> _Brief_
Wherever the string "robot" appears in the records, return the line that holds it.

((

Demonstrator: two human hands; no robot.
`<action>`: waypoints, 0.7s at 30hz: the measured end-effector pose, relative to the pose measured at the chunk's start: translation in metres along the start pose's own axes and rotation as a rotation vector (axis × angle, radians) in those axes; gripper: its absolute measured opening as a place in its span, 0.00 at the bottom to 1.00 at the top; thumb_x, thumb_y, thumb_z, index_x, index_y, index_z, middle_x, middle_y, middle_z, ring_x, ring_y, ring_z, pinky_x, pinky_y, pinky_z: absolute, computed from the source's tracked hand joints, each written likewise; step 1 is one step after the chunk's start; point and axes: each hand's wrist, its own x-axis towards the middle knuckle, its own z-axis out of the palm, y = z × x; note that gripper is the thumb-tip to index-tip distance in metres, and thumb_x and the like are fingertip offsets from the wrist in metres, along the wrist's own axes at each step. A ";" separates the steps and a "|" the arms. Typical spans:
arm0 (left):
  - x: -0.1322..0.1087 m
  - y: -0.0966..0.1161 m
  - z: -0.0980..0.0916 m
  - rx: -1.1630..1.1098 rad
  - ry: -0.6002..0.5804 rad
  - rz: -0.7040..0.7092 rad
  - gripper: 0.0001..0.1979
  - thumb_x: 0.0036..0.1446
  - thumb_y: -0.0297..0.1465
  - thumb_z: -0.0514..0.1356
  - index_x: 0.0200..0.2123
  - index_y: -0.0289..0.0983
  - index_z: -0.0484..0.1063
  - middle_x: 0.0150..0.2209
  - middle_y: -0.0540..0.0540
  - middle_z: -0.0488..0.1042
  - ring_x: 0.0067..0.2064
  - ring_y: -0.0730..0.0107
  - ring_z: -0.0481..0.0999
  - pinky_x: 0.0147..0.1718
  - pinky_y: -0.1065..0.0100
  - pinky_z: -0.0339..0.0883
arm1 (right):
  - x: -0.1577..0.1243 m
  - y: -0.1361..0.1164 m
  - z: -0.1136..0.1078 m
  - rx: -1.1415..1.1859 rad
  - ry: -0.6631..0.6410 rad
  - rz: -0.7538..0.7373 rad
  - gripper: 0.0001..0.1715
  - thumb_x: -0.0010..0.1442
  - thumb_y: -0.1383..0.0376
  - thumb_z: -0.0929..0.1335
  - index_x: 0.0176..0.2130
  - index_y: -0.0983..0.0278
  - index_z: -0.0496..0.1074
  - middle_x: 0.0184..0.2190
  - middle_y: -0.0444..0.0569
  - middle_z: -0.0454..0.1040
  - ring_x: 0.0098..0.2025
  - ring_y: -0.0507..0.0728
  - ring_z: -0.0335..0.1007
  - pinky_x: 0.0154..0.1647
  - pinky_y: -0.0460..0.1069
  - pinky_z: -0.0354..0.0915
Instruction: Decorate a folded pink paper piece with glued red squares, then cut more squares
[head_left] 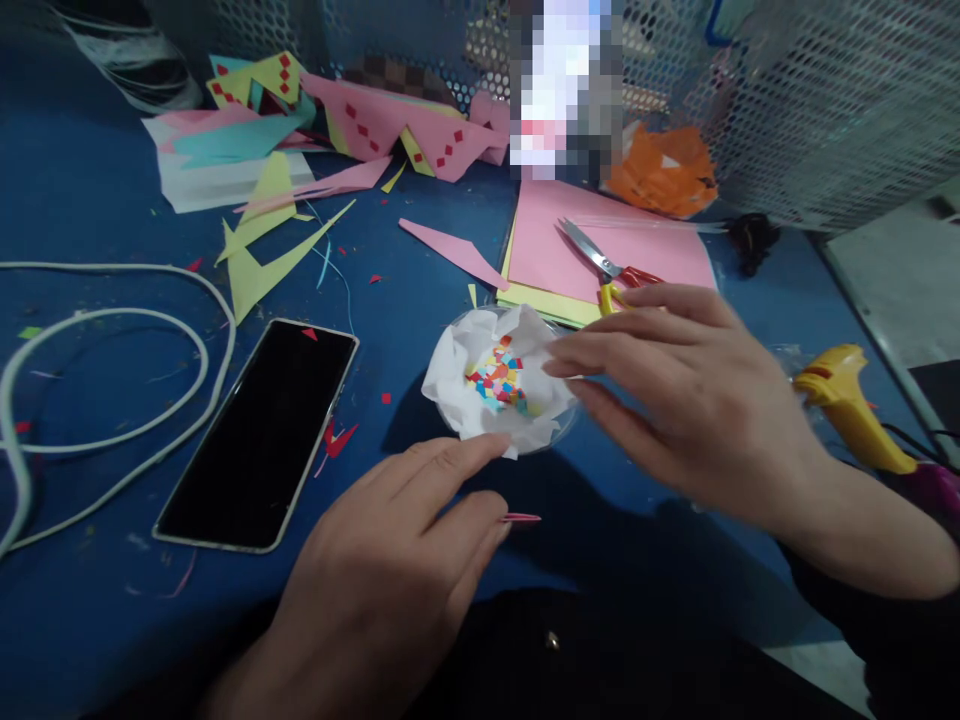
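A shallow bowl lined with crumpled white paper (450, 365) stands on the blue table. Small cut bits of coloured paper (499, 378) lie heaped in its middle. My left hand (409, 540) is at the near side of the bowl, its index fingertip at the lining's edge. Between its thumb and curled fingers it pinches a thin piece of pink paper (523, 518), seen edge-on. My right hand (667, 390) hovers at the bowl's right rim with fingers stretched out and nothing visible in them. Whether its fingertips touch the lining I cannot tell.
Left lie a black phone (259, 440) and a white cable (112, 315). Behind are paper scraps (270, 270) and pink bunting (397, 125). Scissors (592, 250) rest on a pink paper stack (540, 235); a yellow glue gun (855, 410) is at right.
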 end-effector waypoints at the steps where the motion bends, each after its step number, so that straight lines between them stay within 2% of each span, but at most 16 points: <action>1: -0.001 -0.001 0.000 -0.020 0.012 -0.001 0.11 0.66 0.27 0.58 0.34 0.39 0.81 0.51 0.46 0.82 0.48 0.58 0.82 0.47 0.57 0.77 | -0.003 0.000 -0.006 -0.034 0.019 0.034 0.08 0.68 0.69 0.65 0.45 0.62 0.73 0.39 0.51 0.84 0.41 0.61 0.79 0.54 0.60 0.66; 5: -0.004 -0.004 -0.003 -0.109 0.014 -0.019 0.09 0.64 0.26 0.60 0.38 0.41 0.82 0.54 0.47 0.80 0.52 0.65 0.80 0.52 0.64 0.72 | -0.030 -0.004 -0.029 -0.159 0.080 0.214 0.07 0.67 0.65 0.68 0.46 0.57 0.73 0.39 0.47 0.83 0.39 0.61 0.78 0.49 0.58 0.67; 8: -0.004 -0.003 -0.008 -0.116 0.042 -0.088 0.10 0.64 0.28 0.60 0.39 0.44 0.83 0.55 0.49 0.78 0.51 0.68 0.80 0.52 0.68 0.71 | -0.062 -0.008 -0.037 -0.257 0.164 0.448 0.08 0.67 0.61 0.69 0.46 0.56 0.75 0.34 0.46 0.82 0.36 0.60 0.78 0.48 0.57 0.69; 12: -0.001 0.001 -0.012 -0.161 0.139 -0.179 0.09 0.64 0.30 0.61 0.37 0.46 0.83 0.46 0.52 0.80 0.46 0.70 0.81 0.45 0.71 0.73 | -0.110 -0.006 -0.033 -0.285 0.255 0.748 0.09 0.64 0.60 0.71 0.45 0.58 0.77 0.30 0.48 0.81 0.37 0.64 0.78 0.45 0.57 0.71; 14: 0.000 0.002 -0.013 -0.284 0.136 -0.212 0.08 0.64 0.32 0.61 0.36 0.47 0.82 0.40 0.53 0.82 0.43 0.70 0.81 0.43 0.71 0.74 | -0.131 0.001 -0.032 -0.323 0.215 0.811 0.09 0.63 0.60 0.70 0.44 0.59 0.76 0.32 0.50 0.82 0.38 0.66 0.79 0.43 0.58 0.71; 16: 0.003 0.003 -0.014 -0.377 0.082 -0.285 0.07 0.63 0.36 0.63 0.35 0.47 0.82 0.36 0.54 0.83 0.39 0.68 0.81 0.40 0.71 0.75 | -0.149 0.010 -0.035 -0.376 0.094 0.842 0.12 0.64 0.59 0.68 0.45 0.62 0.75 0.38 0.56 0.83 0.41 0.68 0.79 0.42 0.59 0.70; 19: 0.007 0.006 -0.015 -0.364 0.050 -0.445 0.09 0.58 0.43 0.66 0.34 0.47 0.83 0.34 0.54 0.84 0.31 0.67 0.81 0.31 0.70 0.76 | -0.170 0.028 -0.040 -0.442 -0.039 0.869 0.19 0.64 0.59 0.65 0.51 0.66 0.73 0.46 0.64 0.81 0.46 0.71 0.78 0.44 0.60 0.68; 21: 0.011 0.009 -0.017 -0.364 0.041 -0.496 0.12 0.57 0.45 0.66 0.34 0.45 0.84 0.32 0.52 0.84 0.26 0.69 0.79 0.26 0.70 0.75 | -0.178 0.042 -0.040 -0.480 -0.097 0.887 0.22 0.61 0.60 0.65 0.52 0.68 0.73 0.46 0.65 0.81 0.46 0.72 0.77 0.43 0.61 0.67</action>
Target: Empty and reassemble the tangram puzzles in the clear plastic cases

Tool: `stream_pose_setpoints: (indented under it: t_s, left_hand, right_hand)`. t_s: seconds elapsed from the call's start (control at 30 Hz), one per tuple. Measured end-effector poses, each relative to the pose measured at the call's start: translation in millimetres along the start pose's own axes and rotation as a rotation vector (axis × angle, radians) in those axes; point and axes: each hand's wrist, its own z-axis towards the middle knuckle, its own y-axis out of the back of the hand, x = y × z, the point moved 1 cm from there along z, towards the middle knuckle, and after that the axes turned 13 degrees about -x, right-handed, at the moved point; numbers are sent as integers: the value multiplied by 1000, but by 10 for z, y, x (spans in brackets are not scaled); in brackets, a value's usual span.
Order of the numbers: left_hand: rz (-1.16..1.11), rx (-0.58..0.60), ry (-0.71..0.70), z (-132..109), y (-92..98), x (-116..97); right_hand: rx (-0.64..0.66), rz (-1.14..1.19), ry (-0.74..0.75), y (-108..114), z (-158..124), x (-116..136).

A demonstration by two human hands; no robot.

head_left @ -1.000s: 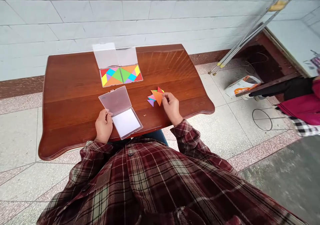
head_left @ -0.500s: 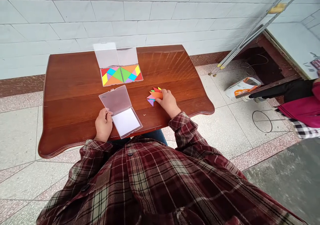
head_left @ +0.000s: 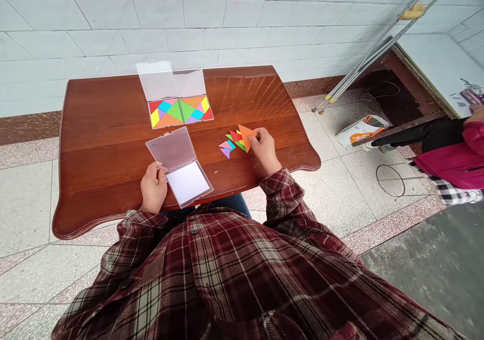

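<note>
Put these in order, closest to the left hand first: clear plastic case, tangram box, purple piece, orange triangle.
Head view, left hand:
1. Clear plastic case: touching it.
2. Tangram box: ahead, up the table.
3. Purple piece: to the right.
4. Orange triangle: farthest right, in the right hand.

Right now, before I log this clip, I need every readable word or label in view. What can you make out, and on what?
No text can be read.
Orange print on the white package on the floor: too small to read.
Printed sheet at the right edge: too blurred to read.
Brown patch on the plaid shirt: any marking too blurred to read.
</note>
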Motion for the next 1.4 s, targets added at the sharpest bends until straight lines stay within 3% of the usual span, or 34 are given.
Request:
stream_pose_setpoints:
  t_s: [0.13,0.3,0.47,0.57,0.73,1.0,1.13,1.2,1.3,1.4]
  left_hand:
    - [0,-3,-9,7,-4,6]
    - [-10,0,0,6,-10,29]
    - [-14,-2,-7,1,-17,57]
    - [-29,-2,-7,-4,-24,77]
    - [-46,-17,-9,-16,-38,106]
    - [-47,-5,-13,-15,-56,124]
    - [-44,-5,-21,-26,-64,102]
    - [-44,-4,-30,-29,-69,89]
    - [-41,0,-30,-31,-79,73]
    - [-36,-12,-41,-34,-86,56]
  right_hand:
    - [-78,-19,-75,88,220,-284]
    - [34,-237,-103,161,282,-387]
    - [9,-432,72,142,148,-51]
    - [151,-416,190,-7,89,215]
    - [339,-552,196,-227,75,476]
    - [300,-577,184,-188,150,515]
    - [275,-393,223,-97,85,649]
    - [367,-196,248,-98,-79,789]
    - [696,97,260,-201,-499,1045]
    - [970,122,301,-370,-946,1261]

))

> _Response area_
Demonstrator: two human hands; no robot.
A demonstration by two human hands; no robot.

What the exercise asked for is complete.